→ Instructions to follow
Starting at the first line of the data below, repeat each line word for word up to and including the line with "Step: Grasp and".

→ Data shown
-.-.-
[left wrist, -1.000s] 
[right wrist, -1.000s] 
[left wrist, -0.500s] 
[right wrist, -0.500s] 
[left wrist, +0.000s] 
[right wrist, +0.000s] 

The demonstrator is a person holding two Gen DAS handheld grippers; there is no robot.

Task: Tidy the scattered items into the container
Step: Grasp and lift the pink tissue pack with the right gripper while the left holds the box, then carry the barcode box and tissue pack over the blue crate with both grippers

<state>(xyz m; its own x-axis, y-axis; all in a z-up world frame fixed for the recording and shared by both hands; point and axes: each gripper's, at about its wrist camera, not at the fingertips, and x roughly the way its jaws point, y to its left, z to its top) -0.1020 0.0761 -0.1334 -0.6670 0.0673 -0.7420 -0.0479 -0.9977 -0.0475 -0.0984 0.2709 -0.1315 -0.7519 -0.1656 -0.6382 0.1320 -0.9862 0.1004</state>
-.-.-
→ Response
[left wrist, -1.000s] 
[right wrist, -1.000s] 
[left wrist, -0.500s] 
[right wrist, -0.500s] 
[left wrist, +0.000s] 
[right wrist, +0.000s] 

The demonstrator is a person holding two Gen DAS handheld grippers; there is no robot.

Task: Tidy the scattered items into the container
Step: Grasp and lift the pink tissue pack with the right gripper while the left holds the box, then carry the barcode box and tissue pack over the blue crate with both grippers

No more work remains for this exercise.